All analyses save results to outputs/[analysis_name]/, with generated plots (PNG files), data tables (CSV files) and some analysis summaries (TXT files).

Creating paper figures and tables

  • Figure 0: Illustrating how benchmark stitching works in the first place - model_fit.ipynb
  • Figure 1: Estimated model capabilities and benchmark difficulties over time, with error bars - model_fit.ipynb
  • Figure 2: Top 10 models and benchmarks - model_fit.ipynb
  • Figure 3: Map to METR time horizon - model_fit.ipynb
  • Figure 4: Residuals on SWE-Bench verified and GeoBench - model_fit.ipynb
  • Table 1: Example capabilities scores - model_fit.ipynb
  • Figure 5: 3 year forecast - forecasting.ipynb
  • Figure 6: Forecast validation - forecasting.ipynb
  • Figure 7: Capabilities vs log training compute - algorithmic_progress_new.ipynb
  • Table 2: Algorithmic progress estimates - algorithmic_progress_new.ipynb
  • Figure 8: Synthetic data acceleration detection - software_singularity.py (use the --plot-only flag)
  • Figure 9: Detecting acceleration in actual data - forecasting.ipynb
  • Table 3: Internal benchmarks - N/A
  • Table 4: External benchmarks - N/A
  • Figure 10: Benchmark overlap - data_exploration.ipynb
  • Table 5: Algorithmic progress estimates without dropping distilled models - algorithmic_progress_new.ipynb
  • Figure 11: Scale-dependence of algorithmic progress - N/A
  • Table 6: Algorithmic progress (compute reduction) via direct observation - algorithmic_progress_new.ipynb
  • Table 7: Algorithmic progress (capability growth) via direct observation - algorithmic_progress_new.ipynb
  • Figure 12: Algorithmic progress via direct observation - algorithmic_progress_new.ipynb
  • Figure 13: Synthetic data example - software_singularity.py
  • Figure 14: Residuals for synthetic data - model_fit.ipynb
  • Figure 15: Varying the amount of benchmark overlap - model_fit.ipynb (change the overlap in data_loader.py)

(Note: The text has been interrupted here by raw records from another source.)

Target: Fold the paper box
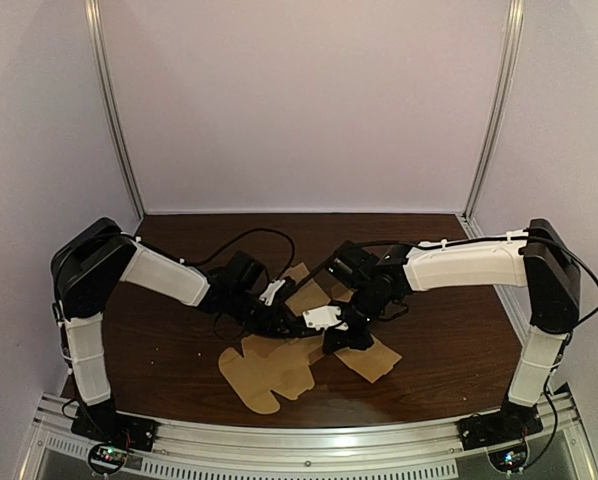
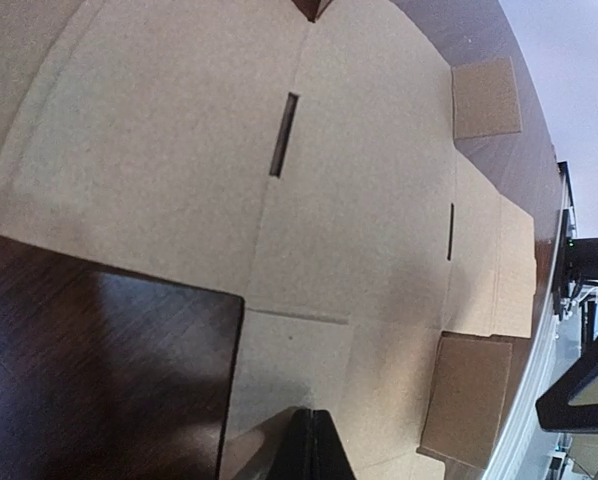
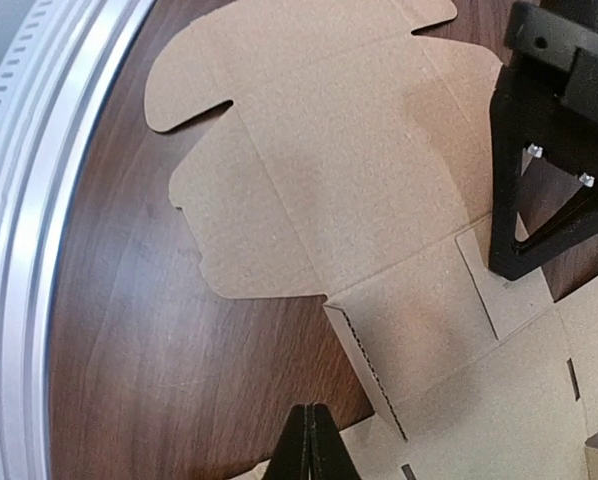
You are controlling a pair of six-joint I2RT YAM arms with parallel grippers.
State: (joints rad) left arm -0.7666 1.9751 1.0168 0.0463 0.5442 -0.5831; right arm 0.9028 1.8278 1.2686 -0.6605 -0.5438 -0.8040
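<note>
Dark table; left tool, right tool closed, over flat paper box

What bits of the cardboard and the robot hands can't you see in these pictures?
Top view: the middle of the cardboard hides under the left gripper and right gripper; their jaws are too small to read.
Left wrist view: the bottom edge cuts off its fingers, so any pinch is unclear.
Right wrist view: same for its fingers.

light: dim, even | shadows: soft on paper box | glare: table sheen | wrist views: edge-warped
</note>
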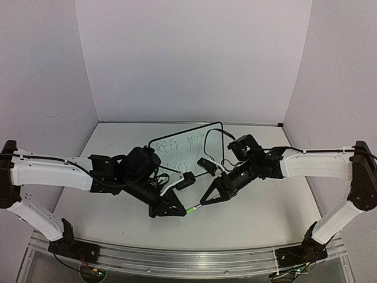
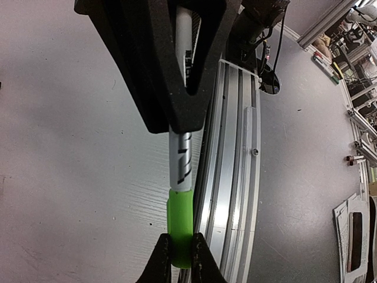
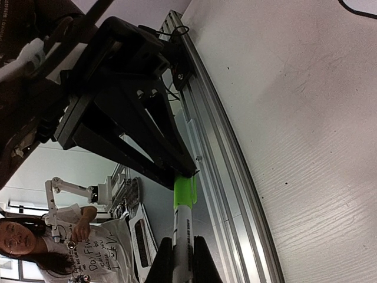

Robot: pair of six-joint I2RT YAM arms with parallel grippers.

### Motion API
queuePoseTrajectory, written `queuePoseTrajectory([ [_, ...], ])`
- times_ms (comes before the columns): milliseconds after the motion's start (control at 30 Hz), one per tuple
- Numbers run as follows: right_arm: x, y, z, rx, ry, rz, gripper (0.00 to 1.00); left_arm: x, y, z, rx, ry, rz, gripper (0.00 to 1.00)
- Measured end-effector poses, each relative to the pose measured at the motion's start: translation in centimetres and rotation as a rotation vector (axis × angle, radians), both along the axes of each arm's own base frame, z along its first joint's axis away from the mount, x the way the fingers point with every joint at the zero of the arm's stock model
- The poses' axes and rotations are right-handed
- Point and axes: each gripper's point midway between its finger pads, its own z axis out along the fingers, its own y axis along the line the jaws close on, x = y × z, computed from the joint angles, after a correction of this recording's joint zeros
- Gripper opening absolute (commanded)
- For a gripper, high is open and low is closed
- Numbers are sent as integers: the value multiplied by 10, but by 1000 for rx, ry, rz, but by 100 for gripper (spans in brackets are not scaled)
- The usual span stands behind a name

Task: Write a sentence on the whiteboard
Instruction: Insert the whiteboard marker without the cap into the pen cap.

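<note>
The whiteboard point(image 1: 194, 137) lies on the table behind both arms, partly hidden by them. The sentence point(image 1: 179, 143) shows on it as green handwriting; I read "keep going" on the top line, and the lower line is mostly covered. A white marker point(image 1: 198, 206) with a green cap point(image 1: 191, 209) is held level between the grippers, above the table in front of the board. My left gripper point(image 1: 184, 210) is shut on the green cap point(image 2: 180, 224). My right gripper point(image 1: 204, 203) is shut on the marker's white body point(image 3: 182, 236). The cap point(image 3: 185, 191) is seated on the marker.
An aluminium rail point(image 1: 177, 259) runs along the table's near edge, just below the grippers. White walls enclose the table on three sides. Black cables point(image 1: 215, 132) loop over the board. A person point(image 3: 23, 239) stands beyond the near edge in the right wrist view.
</note>
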Motion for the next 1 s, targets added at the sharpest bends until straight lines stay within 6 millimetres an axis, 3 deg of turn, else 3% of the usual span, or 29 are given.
queuePoseTrajectory([
  [500, 0, -3, -4, -30, 3, -6, 0, 1, -8, -3, 57, 5, -41, 0],
  [667, 5, -2, -4, -43, -47, -34, 5, 5, -7, -6, 68, -16, -28, 0],
  [867, 29, -4, -1, -84, -225, -149, 34, 16, 0, -10, 12, -78, 59, 0],
  [1000, 65, -25, 10, -106, -319, -299, 55, 14, 18, -19, 12, -55, 123, 0],
])
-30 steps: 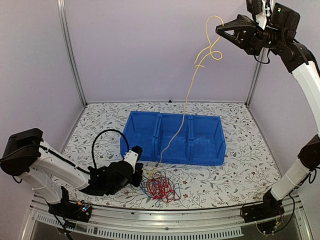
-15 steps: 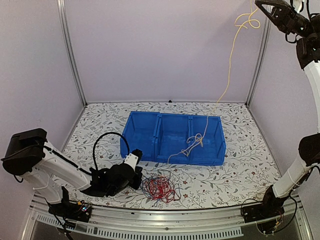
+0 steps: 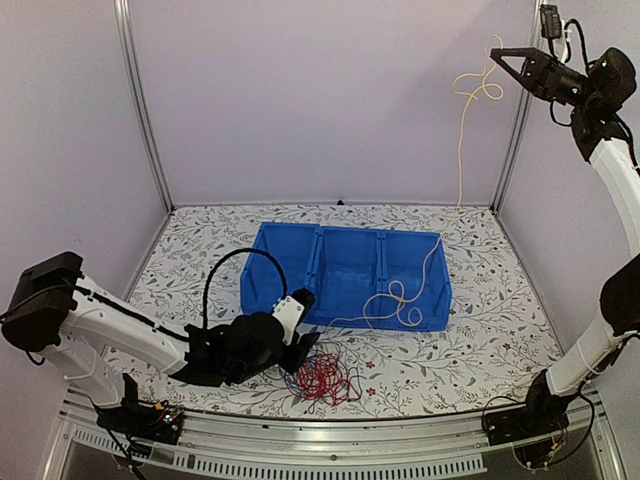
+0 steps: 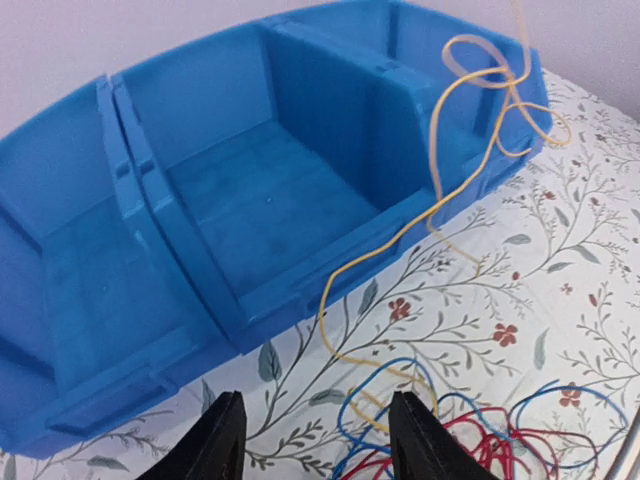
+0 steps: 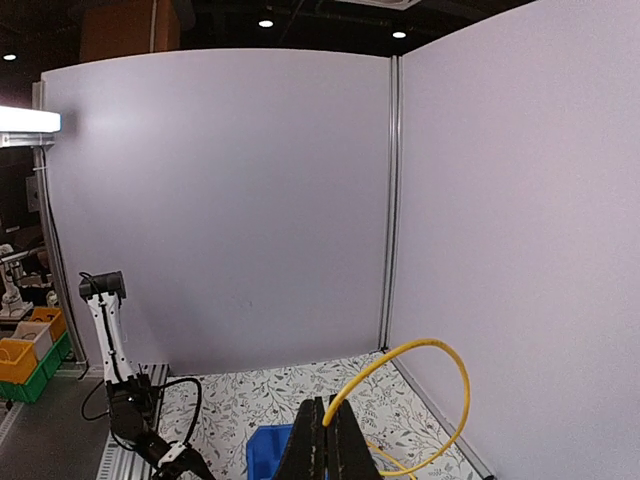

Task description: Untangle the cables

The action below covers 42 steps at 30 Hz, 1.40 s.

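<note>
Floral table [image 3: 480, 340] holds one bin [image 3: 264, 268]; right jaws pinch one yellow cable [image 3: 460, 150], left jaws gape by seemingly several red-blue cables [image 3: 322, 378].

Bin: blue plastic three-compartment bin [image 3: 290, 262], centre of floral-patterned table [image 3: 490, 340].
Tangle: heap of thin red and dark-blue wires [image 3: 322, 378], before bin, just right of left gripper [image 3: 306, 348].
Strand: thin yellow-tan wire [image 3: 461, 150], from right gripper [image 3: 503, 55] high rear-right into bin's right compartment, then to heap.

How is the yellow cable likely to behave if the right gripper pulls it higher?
Likely very floppy: the yellow cable hangs slack from the right gripper and loops over the blue bin. Probably light: one pinch carries it. Its low end reaches the red and blue tangle, so it may snag.
</note>
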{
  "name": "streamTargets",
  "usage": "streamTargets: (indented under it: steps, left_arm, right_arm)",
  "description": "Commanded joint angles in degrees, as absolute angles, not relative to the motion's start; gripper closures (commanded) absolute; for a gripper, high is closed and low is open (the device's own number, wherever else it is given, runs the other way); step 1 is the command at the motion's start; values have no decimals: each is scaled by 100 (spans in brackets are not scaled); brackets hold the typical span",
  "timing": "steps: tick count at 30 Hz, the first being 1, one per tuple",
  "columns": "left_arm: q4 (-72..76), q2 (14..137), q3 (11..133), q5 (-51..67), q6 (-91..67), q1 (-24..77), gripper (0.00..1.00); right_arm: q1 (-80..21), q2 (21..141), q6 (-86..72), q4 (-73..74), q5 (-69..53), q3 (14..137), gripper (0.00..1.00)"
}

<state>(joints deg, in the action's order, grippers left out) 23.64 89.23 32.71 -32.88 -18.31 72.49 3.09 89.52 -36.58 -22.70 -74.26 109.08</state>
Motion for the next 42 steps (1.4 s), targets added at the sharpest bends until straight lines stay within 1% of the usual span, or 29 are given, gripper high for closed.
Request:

  • Figure 16: Robustness check changing benchmark anchors - change_anchor.ipynb
  • Figure 17: Checking if we can measure an effect from benchmarks being "optimized-for" - optimization_pressure.ipynb
  • Table 8: Classification of benchmarks into optimized-for/not-optimized-for - N/A
  • Figure 18: Temporal distribution of our benchmarking data - data_exploration.ipynb
  • Table 9: Cross validation comparing sigmoid and clipped linear models - cross_validation.ipynb
  • Figure 19: Analysis with older data (change this in data_loader.py)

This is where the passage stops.